Records excerpted from a collection
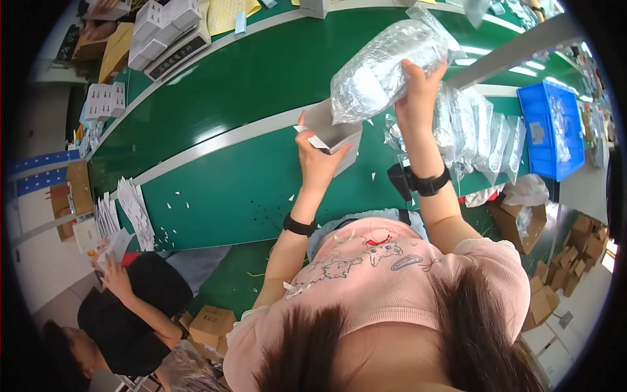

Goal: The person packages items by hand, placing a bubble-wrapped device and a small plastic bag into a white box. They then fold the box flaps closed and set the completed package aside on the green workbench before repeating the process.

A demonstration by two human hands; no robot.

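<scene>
My left hand [318, 159] is closed on a small white cardboard box [345, 138], its top open toward the far side and a flap bent out near my fingers. In my right hand [419, 95] is a clear plastic bubble-wrap bag [386, 68], gripped at its right side. The bag hangs over the box, its lower left end just at the opening; whether they touch I cannot tell. What lies inside the bag is blurred by the shiny wrap.
Several wrapped bags [475, 127] lie in a row to the right, beside a blue plastic bin [552, 130]. Flat white cartons [135, 208] are stacked at the left, where a co-worker's hand [116, 279] holds white card. White boxes [163, 29] stand far left. Paper scraps dot the green table [222, 196].
</scene>
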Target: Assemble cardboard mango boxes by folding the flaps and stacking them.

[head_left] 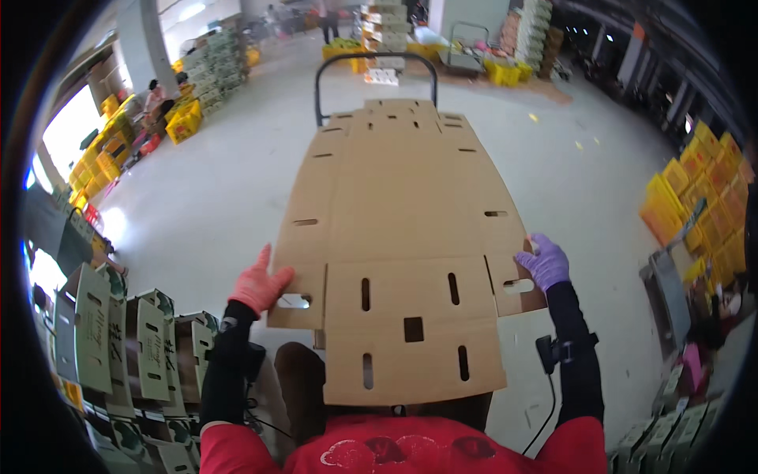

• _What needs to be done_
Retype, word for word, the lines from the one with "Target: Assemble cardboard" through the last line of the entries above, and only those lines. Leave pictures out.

• _Reply_
Target: Assemble cardboard mango boxes by folding the flaps and stacking them.

[head_left] 

No additional output is required.